La navette parlementaire a donc été utile, voire fructueuse sur quelques mesures concrètes. Cependant, sur de nombreuses autres questions, les députés ont confirmé leur position de première lecture, en particulier sur les points ayant abouti à l'échec de la CMP.
L'Assemblée nationale a rétabli le quasi-gel, à plus 0,3 % pendant deux ans, des prestations sociales. Elle n'a pas non plus suivi le Sénat sur la mesure d'atténuation de l'effet de seuil de la CSG pour les retraités qui passeraient du taux nul au taux de 3,8 %. Les députés ont avalisé les conséquences financières des coupes croissantes de TVA à destination de la sécurité sociale programmées par le Gouvernement à partir de 2020. Celles-ci devraient atteindre 5 milliards d'euros par an à compter de 2022, ce qui remet en cause le désendettement de la branche maladie et du Fonds de solidarité vieillesse. Sur la branche maladie, l'Assemblée nationale a rétabli le forfait de réorientation des urgences prévu par l'article 29 quinquies, de même que le conditionnement des prestations de maternité à une durée minimale d'interruption d'activité de huit semaines pour les travailleuses indépendantes et les non-salariées agricoles. Nous avions proposé un dispositif plus souple et mieux adapté.
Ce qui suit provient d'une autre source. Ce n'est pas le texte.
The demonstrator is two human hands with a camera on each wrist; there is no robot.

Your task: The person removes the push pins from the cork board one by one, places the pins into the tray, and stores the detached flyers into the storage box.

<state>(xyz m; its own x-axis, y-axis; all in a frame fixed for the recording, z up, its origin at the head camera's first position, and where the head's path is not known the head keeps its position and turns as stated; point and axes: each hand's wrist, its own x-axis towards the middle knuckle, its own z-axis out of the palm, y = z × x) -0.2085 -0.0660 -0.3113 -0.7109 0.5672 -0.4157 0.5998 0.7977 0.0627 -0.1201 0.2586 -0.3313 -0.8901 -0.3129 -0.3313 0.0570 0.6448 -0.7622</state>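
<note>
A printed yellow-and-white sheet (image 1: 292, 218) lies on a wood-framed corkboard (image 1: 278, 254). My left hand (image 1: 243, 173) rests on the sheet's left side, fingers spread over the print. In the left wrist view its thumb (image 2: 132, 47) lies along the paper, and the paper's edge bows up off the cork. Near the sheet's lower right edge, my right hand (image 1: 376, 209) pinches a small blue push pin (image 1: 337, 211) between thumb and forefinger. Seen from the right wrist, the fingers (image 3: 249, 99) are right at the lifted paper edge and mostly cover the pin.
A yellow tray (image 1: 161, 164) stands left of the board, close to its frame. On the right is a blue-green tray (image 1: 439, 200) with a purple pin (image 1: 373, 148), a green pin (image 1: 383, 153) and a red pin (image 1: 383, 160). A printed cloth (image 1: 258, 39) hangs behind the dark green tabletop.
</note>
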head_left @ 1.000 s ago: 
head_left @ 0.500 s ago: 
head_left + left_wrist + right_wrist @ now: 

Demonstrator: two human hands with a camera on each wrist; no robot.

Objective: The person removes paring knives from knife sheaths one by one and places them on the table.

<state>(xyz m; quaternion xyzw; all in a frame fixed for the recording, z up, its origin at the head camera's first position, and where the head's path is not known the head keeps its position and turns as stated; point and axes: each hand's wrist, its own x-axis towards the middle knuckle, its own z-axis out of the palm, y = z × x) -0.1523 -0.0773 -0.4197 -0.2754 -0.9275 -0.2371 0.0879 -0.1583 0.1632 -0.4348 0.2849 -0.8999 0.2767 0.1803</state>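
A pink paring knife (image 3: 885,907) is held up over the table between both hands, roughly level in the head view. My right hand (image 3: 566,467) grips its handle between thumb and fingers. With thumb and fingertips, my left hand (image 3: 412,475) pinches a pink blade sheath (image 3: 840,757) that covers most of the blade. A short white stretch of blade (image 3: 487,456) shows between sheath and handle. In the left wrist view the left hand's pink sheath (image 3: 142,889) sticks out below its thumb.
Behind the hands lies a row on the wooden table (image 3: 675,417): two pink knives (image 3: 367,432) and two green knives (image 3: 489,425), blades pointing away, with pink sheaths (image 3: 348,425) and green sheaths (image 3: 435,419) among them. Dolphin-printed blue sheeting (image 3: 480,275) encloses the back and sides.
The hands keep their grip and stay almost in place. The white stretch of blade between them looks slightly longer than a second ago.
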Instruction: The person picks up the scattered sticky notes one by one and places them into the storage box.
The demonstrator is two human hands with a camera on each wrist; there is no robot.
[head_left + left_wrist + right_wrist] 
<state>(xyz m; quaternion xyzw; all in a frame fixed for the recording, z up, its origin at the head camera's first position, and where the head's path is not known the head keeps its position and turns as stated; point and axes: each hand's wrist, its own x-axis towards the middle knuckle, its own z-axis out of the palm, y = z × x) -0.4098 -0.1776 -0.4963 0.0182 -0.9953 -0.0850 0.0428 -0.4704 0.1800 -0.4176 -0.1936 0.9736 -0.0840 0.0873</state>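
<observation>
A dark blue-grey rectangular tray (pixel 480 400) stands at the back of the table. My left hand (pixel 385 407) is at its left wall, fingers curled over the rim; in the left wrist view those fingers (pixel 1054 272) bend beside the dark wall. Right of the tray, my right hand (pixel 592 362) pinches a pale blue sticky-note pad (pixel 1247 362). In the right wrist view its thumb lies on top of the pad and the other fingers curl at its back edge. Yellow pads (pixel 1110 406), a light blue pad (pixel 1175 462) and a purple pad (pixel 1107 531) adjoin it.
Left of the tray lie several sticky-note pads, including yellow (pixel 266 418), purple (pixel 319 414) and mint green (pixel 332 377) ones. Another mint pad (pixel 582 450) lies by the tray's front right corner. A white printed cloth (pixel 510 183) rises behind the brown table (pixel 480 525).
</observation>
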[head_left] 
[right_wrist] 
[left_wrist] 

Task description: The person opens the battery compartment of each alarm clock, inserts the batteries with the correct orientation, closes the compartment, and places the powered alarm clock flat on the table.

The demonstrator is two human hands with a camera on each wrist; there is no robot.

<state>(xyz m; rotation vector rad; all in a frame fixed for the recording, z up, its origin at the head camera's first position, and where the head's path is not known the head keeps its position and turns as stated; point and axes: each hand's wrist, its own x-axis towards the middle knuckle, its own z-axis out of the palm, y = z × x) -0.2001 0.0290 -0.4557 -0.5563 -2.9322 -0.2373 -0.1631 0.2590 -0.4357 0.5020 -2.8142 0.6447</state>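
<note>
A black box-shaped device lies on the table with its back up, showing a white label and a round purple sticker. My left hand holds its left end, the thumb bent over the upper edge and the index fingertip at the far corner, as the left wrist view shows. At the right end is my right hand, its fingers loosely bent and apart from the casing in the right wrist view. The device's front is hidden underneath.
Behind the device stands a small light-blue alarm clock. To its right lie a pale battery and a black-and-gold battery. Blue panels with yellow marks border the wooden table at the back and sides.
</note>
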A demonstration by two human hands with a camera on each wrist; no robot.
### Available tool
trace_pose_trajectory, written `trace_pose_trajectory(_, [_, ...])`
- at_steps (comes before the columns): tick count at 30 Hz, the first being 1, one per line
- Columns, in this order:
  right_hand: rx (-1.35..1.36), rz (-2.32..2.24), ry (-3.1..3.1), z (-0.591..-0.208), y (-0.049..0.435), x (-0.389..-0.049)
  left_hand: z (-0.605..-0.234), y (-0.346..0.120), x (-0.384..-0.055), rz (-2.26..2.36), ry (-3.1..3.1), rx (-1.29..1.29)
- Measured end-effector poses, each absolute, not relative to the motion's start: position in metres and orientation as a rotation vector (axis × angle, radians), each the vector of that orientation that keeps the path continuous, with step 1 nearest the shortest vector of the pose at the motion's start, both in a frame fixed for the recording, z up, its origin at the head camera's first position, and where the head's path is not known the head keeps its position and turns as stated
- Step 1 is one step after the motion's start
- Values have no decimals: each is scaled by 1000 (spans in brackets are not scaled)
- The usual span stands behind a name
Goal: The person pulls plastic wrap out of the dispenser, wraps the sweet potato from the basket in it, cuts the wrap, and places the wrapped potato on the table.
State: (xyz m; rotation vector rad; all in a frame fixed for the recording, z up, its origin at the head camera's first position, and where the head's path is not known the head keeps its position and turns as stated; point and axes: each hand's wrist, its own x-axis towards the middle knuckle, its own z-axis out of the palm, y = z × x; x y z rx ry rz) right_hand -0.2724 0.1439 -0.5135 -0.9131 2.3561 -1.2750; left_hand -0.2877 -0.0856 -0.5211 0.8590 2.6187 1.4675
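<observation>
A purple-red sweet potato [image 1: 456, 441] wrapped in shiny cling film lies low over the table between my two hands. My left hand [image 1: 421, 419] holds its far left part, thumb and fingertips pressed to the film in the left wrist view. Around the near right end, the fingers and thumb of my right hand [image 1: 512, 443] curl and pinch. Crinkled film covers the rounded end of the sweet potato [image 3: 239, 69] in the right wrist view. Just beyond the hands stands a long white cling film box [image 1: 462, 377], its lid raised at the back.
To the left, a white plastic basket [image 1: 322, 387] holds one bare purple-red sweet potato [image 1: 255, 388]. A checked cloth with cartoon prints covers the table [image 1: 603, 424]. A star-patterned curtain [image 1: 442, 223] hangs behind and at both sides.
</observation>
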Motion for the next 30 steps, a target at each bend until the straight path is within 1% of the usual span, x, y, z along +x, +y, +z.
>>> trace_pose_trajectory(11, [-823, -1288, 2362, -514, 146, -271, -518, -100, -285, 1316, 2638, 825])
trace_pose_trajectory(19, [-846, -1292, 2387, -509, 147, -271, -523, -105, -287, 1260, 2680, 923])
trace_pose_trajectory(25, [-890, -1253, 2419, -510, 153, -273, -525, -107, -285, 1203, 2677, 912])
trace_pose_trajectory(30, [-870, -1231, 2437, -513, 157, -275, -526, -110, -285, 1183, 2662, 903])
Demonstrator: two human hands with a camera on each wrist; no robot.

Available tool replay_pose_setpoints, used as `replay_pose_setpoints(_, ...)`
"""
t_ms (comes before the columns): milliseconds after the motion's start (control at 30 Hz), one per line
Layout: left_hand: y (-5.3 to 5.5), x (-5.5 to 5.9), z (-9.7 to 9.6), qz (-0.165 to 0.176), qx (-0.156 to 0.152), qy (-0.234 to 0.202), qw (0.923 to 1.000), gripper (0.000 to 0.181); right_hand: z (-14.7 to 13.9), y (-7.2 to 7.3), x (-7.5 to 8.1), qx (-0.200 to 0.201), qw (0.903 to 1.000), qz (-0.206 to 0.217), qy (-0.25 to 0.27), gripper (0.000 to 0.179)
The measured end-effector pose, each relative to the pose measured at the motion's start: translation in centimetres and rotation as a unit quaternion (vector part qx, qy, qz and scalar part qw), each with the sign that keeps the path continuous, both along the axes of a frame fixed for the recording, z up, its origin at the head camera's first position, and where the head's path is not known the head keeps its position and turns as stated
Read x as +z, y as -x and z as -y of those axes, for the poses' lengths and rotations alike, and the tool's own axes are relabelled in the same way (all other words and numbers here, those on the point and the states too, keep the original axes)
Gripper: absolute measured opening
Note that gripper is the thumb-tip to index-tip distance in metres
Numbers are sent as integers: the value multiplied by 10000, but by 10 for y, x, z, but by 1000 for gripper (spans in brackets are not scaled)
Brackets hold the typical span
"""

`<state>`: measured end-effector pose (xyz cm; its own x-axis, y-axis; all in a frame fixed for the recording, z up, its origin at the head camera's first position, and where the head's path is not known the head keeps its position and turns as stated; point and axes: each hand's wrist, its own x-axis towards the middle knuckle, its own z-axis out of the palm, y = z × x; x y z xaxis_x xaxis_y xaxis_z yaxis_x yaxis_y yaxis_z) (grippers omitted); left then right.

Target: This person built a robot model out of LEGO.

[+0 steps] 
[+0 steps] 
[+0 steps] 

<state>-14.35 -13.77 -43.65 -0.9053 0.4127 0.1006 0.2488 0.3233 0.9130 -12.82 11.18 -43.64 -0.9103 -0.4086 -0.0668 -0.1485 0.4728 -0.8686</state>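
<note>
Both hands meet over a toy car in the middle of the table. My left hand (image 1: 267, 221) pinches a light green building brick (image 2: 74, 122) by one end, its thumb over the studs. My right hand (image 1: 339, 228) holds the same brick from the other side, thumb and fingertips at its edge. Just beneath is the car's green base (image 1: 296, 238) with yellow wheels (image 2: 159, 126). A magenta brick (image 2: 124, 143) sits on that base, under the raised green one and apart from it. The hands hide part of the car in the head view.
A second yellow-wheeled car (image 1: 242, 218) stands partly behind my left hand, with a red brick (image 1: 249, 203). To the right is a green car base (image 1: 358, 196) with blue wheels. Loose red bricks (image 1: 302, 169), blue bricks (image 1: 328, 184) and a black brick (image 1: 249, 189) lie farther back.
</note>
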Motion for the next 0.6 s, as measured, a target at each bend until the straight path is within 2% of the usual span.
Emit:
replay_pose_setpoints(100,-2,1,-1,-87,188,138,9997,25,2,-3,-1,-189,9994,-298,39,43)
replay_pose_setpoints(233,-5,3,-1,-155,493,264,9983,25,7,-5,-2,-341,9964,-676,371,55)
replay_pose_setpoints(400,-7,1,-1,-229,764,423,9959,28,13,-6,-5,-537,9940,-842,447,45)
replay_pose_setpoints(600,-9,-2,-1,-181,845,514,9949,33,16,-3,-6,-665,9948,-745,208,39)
Les différences qui subsistent entre les deux assemblées à l'issue de cette nouvelle lecture des députés traduisent de véritables divergences politiques. Il ne me semble plus possible d'adopter des amendements susceptibles d'être repris par l'Assemblée nationale en lecture définitive. Nous constatons ainsi la fin du « dialogue utile » entre l'Assemblée nationale et le Sénat. C'est pourquoi je vous propose l'adoption d'une question préalable.